Loves

So. Some stuff has happened.

 

After nearly two years of this weird life during this weird time, I finally got covid.

 

This was my sixth time being tested since the pandemic began. I’ve had four PCRs – two at Sabiha Gokchen in Istanbul, one in Skopje, and one in Baghdad – and two antigen tests. The first of the latter was at the very tail end of December when I was on my way to Venice from Budapest. The latter was last week, three days after I first notice that tell-tale Omarion tingle in the back of my throat, the day before I was supposed to fly to Chicago.

 

The States is, as of about a year ago, impossible (and, to be clear, unethical) to travel to without a negative covid test. Regardless of your citizenship.

 

And maybe now that my plane has taken off without me and I’m being forced to decide whether I want to buy another one is the perfect time to interrogate why I bought the ticket in the first place.

 

Because I’m not exactly sure.

 

It was like:

 

I was waiting to be handed a reason to go. And Cara’s birthday yesterday seemed like the perfect excuse. But.

 

An excuse it was.

 

See, for about a year – maybe a little less than – it hasn’t so much been that I’ve been forced to stay away, but rather decided to. We could say that May of 2021 drew that line between those two seemingly similar ideas, and even the line itself is somewhat nebulous. 

 

It was May 10th to be exact: it was that flight from Belgrade to Tbilisi that I feared I wouldn’t even be able to board, but board I did. But. Like. I could have just as easily bought a flight to Chicago.

 

And I probably should have, considering the next few months flew by while I behaved like I had no plan at all. I woke up one morning and fled to Batumi. To Telavi. And eventually to Istanbul. And somehow three months passed while all of that happened. 

 

And then, while I was waiting for a flight to Baghdad, I spent the most useless two months in history in the Balkans, drinking way too much beer and doing god knows what.

 

So what I’m saying is that somewhere between Belgrade and Baghdad I was making some kind of a decision, and now I’m making another one. 

 

So my first flight to Chicago has come and gone, and even though I’ve now missed the reason that I was even going in the first place, everything feels like it’s at a fever pitch: like.
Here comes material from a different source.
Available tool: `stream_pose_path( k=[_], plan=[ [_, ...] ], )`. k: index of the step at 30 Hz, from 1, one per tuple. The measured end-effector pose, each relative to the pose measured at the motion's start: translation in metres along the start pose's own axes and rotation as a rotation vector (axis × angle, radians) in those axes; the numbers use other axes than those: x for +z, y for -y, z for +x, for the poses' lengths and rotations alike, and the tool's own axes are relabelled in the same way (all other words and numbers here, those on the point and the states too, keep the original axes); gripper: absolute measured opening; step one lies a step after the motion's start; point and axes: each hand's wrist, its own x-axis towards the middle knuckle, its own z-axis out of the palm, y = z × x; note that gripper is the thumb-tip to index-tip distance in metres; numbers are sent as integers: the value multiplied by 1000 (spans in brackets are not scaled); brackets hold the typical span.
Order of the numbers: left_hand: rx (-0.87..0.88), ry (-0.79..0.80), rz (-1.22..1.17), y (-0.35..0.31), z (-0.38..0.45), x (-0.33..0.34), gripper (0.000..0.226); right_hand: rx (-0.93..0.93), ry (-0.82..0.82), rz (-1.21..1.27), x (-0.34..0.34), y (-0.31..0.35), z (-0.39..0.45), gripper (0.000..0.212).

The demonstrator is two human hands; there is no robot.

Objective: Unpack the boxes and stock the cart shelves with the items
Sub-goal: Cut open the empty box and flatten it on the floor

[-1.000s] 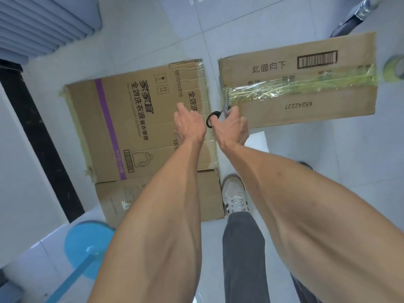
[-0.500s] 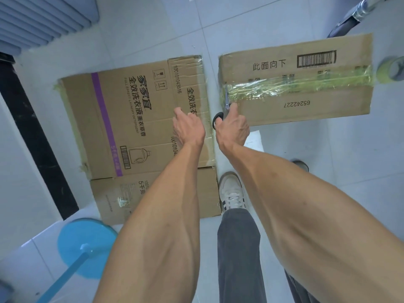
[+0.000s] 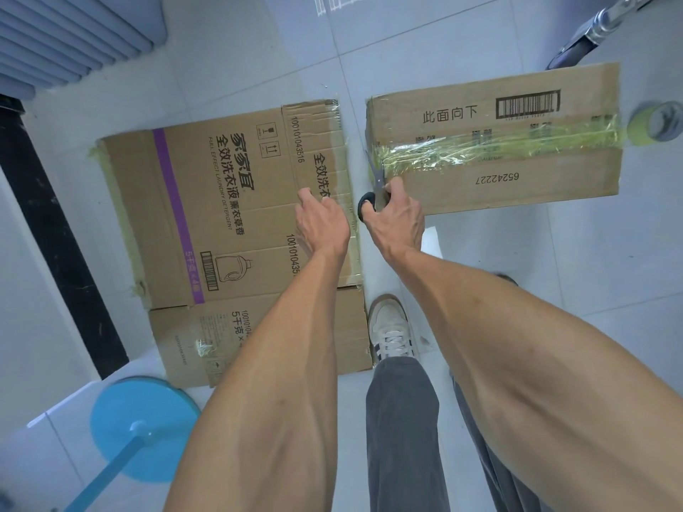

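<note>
A pale grey tiled floor (image 3: pixel 229 68) fills the view, with a black strip (image 3: pixel 55 234) running along its left side and grey slatted panels (image 3: pixel 66 35) in the upper left corner. 2 brown cardboard boxes lie on the floor: a flattened brown cardboard box with a purple stripe and laundry-detergent print (image 3: pixel 221 223) on the left, and just beside it on the right a sealed brown cardboard box with a barcode and yellowish clear tape along its seam (image 3: pixel 517 149). A round blue plastic base with a blue pole (image 3: pixel 140 430) stands at lower left. A person's grey trouser leg and white sneaker (image 3: pixel 390 327) stand between the boxes. A roll of yellowish tape (image 3: pixel 656 123) sits near the sealed box's right end, and a metal caster (image 3: pixel 598 27) shows at upper right.

The right hand (image 3: pixel 397 216) grips black-handled scissors (image 3: pixel 373 197) — the blades reach the taped seam at the sealed box's left edge. The left hand (image 3: pixel 321 219) hovers over the flattened box, fingers loosely curled, holding nothing.
</note>
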Motion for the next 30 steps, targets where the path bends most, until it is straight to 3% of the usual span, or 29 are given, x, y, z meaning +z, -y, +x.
stream_pose_path(
  k=[6,10,14,23,30],
  plan=[
    [7,-3,-6,3,-2,1,41,-138,-28,-321,-3,-14,6,18],
    [5,3,-11,3,-2,4,42,-4,-41,-338,3,-1,7,14],
    [13,14,-20,6,-3,7,42,149,-75,-171,10,10,4,16],
    [3,7,-4,14,-6,8,42,50,-24,136,8,-7,1,22],
    [-8,22,-15,15,-13,11,42,193,-95,289,18,11,0,20]
  ],
)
I have to go. Now. 

 

Specifically, on the 24th. 

 

Okay, after that hour-or-so-break, I’ve returned with a confirmed flight. 

 

So everything should be chill, right?

 

Not exactly: getting out of Ukraine, though seemingly simple, is trickier than you might think. Despite the paperwork that I’m in possession of. And it’s completely fucking nuts that I may be barred from boarding a flight to my own goddamned country without a letter signed by a doctor. 

 

And incidentally, it would appear that this is my absolute last chance.

 

If I don’t get on this flight, that’s it. That scraps a visit to the States for sure, and it might scrap Medellín, too. And judging by my deteriorating mental health surrounding this whole situation (which is ironically juxtaposed against my increasingly healthy lungs and sinuses, thx Pfizer!) another missed flight is, to put it lightly, not going to be great for me.

 

It’s crazy to think that this would end exactly how it all began. That even after the lessons and wins of the last two years I’ve been returned to the exact person I was back in Johannesburg when this all started: trapped inside, that inside itself trapped within a border, with an encroaching internal threat pressuring me to leave.

 

And now, just days away from my absolute last chance in the foreseeable future to get back to the States, I’m out of excuses. And I don’t know if they’ve changed to reasons or if I’ve just come upon the tail-end of a proverbial rope, but it’s time.